Conclusão – “em troca destes custos sociais, o que ganharam os trabalhadores dos transportes públicos com todas estas greves, … quando os eleitores não culparão o governo mas antes os funcionários em greve pelos transtornos causados?” -  parece evidente que o governo pode aproveitar os transtornos para “virar” a população contra os trabalhadores em greve, mas a verdade é que nas entrevistas em dias de greve ouve-se cada vez mais utentes prejudicados manifestar a sua incomodidade mas também a compreensão pelas razões dos grevistas. No fundo, uma das principais razões das greves é a oposição à politica de privatizações /concessões e aqui há uma identidade entre grevistas e uma parte da população prejudicada que não se revê no memorando com a troika. As empresas  públicas podem dar prejuízo (para não falar nas que não davam e foram privatizadas) mas são dos contribuintes, e a sua privatização deveria ter sido sujeita a referendo, ou, no mínimo, à aprovação por 2/3 dos deputados. É o mesmo que vender uma empresa sem convocar a assembleia dos acionistas.
E no caso do metropolitano, considerando a experiencia alheia e a constatação de que não é possivel uma melhoria da gestão privada superior ao lucro desejado, parecerá que os trabalhadores têm razão (há anos, durante um contencioso, circularam autocarros de um grande grupo com um cartaz nas traseiras: “sem subsídios não há serviço público”).
Igualmente terão razão se considerarmos, por exemplo, que um maquinista do metro do nivel anterior ao mais elevado da carreira tem um vencimento base mensal um pouco inferior a 1400 euros (brutos). Com complementos recebe 2800 euros (brutos). Feitas as contas, são cerca de 28.000 euros líquidos por ano (incluindo os complementos) se não houvesse cortes e se recebesse os 14 salários.

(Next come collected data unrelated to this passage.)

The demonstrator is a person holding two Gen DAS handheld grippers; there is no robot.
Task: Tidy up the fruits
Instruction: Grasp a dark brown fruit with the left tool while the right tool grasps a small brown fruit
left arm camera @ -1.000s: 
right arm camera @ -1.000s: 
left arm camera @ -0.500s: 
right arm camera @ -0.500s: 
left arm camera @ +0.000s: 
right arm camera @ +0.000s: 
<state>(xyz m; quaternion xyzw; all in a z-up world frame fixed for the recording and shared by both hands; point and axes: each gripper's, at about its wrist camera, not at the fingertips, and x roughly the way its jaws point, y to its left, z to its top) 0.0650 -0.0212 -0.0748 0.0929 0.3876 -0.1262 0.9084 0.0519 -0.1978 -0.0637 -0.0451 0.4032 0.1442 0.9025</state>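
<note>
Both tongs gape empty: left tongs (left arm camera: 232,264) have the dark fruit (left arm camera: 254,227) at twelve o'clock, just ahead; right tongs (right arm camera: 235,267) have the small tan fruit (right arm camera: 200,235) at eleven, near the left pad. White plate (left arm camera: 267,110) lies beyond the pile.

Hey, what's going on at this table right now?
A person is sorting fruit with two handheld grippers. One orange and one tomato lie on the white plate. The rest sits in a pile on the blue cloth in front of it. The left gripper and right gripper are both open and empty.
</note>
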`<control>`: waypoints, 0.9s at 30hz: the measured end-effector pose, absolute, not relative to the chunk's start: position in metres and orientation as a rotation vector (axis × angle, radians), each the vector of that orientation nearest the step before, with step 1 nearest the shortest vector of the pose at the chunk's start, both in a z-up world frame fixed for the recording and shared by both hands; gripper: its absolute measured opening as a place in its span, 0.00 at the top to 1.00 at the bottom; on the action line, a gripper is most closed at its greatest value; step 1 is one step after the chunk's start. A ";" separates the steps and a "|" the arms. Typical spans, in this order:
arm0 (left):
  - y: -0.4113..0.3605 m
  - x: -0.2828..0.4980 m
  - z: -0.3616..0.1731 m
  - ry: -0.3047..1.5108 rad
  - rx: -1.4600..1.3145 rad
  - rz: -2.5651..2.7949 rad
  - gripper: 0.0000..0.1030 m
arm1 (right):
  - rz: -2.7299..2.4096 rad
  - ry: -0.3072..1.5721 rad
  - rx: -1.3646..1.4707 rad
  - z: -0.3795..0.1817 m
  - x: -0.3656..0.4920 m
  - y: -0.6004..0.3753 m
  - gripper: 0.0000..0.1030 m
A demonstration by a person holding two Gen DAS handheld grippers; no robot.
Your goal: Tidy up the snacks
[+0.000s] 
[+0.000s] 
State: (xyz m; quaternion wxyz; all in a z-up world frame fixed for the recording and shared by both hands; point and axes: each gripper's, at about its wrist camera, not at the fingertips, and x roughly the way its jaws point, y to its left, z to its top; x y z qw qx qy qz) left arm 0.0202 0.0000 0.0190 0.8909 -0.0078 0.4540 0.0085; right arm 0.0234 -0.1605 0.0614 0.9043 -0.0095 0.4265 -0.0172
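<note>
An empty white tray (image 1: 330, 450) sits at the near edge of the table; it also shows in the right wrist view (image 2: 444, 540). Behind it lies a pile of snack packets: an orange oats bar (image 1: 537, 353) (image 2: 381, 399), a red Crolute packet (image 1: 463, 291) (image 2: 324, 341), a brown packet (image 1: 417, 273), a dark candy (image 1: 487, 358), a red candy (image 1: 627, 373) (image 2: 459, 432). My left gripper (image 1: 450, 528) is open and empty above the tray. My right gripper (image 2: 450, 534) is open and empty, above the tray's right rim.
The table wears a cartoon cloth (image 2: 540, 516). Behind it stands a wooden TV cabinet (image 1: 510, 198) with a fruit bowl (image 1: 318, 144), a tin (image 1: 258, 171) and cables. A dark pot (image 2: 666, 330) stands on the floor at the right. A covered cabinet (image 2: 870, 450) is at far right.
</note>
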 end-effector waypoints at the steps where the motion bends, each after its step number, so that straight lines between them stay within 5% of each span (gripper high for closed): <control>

É verdade que é mais do que a média. Mas é uma profissão de desgaste sujeita a rigorosos testes periódicos por razões de segurança (há casos de maquinistas reconvertidos com idade inferior a 30 anos). Por outro lado os seus profissionais têm de ser qualificados e é normal que o vencimento de um qualificado esteja acima da média e que garanta a exclusividade e a estabilidade laboral para evitar acidentes como o do Metro North em Nova Iorque.

Mas concordo, tendo em consideração os custos sociais e a vantagem de “marketing” para o governo, o tipo de greves a desenvolver deveria evitar os transtornos aos utentes.